> Your assignment: The line with "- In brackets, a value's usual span", the line with "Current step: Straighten", and all lines between them in the material below: return these exactly, and no others.

> Material supplied:
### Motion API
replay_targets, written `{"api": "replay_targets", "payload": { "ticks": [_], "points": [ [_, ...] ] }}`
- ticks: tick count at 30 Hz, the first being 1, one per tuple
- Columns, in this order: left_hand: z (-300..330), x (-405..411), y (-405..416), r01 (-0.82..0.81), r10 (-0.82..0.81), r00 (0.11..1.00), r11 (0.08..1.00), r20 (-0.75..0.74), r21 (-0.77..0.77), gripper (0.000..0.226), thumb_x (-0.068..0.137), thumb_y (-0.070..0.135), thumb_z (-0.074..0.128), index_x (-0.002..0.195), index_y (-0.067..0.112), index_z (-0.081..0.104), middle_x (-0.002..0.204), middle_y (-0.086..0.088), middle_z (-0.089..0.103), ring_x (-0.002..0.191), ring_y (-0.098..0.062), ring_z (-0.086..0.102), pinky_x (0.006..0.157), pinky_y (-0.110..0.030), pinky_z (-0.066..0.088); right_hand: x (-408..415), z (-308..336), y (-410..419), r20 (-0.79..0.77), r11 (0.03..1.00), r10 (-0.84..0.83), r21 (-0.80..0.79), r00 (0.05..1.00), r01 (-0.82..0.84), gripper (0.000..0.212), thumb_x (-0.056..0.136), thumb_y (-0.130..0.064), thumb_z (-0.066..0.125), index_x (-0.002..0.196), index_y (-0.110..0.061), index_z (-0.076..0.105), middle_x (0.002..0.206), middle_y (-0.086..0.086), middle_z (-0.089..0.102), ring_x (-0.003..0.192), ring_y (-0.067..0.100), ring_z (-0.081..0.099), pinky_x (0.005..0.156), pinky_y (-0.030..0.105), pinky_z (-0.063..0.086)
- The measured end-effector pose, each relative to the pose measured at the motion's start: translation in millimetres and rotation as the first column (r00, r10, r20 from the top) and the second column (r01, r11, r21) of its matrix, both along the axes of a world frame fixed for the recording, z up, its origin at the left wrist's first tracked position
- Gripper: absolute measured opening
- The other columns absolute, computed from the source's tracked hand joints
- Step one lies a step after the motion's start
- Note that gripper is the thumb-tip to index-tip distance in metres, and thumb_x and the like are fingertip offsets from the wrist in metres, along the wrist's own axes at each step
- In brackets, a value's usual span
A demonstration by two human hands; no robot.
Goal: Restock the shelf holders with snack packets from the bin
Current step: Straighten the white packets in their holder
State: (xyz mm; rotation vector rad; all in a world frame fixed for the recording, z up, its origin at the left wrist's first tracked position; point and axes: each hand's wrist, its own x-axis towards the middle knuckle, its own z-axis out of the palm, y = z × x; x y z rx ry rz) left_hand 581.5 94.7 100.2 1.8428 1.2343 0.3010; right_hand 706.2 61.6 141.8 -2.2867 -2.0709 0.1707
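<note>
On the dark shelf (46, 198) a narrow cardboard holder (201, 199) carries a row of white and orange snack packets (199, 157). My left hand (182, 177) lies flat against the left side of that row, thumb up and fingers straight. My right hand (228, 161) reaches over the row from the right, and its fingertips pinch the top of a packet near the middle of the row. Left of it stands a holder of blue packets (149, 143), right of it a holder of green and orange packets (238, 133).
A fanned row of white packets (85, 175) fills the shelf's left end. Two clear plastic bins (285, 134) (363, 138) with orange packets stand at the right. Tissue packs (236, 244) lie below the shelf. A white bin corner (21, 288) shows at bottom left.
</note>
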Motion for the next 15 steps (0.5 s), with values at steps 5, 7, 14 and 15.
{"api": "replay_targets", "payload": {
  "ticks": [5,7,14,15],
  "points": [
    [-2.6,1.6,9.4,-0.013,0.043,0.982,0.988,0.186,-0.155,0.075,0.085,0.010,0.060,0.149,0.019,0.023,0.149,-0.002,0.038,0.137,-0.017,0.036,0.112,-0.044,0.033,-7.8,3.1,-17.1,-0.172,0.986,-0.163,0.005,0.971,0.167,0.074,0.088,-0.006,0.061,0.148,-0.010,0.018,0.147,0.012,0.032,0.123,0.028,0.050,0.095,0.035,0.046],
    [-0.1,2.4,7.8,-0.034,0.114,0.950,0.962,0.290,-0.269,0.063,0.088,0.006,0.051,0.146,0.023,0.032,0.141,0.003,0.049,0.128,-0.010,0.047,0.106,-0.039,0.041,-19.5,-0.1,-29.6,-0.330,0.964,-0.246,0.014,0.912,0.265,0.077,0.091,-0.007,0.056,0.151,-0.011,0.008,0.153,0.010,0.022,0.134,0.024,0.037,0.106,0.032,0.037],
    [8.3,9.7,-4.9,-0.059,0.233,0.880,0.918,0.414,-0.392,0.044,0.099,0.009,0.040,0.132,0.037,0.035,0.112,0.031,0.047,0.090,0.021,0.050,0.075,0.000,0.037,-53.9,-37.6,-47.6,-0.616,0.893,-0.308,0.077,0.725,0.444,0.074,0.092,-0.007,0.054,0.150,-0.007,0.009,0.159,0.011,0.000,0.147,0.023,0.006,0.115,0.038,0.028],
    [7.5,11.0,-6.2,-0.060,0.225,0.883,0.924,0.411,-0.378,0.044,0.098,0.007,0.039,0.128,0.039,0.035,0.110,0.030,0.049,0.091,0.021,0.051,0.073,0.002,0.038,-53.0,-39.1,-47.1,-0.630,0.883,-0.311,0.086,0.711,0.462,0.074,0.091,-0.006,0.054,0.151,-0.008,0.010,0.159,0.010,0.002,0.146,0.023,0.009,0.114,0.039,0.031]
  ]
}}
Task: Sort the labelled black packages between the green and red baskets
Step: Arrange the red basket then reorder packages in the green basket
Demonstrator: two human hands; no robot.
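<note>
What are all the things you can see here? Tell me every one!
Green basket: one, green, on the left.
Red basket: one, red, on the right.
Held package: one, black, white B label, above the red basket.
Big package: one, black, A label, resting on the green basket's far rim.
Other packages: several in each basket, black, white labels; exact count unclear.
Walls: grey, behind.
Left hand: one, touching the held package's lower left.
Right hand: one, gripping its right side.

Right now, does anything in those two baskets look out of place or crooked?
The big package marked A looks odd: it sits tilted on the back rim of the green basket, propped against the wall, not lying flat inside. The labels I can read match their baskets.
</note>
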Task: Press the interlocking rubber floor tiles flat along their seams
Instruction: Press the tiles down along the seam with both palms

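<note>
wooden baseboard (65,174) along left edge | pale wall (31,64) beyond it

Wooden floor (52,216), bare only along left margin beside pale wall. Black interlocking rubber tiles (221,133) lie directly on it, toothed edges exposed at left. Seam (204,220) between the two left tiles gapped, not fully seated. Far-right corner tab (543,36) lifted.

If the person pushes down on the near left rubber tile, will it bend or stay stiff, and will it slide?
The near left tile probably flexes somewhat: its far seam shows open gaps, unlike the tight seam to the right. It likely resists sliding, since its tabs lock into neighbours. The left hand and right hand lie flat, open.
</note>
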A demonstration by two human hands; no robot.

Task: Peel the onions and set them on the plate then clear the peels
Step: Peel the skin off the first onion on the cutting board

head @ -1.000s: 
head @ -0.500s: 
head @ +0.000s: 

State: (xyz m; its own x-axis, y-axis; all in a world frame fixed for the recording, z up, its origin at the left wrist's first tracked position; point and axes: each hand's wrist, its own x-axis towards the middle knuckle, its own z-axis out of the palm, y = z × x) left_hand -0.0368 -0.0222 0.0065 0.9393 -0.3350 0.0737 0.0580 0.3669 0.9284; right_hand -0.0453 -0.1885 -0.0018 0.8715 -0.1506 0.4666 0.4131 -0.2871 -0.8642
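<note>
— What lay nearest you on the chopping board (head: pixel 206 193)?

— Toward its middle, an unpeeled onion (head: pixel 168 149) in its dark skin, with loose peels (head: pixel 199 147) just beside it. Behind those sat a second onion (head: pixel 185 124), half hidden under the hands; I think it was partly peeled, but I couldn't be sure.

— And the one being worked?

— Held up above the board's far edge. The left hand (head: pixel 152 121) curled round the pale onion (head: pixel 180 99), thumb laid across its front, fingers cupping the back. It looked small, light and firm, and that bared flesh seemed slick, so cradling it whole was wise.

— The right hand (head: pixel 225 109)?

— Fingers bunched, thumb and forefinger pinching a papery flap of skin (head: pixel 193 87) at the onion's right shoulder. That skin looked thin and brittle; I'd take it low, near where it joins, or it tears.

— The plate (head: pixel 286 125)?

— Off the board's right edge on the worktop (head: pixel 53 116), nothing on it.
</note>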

> Exercise answer:
- In brackets, a value's usual span
A demonstration by two human hands; no robot.
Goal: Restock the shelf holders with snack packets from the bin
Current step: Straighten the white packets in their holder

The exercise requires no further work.